* The task:
Quote verbatim the span of lines that begins the listing below and closes with the line containing "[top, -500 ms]".

=== The data ===

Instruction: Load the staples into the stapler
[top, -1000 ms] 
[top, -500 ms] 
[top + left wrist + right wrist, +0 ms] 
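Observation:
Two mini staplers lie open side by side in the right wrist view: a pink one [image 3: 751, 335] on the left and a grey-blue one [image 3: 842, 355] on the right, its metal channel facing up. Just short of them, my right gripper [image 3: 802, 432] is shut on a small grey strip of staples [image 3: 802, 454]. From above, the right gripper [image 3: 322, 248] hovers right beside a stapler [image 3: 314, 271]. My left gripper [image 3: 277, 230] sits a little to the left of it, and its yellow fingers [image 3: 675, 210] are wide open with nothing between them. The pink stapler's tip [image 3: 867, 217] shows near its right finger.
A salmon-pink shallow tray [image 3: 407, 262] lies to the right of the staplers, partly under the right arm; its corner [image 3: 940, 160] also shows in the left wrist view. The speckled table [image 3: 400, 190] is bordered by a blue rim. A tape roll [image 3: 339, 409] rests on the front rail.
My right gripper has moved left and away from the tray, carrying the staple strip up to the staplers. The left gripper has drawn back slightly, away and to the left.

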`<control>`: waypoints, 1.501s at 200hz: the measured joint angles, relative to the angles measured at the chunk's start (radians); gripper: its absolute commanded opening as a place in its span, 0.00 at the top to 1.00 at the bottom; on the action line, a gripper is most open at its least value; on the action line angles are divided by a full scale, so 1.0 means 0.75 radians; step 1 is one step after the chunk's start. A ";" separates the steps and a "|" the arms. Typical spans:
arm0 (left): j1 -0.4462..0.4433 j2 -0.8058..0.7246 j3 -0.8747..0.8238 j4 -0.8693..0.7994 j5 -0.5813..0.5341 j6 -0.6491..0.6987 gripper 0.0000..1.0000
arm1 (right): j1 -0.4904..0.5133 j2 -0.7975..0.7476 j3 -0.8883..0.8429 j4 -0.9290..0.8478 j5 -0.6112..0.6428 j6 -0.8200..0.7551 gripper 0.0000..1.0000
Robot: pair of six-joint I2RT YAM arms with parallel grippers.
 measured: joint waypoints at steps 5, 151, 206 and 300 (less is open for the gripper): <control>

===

* Your response:
Instruction: Load the staples into the stapler
[top, -1000 ms] 
[top, -500 ms] 

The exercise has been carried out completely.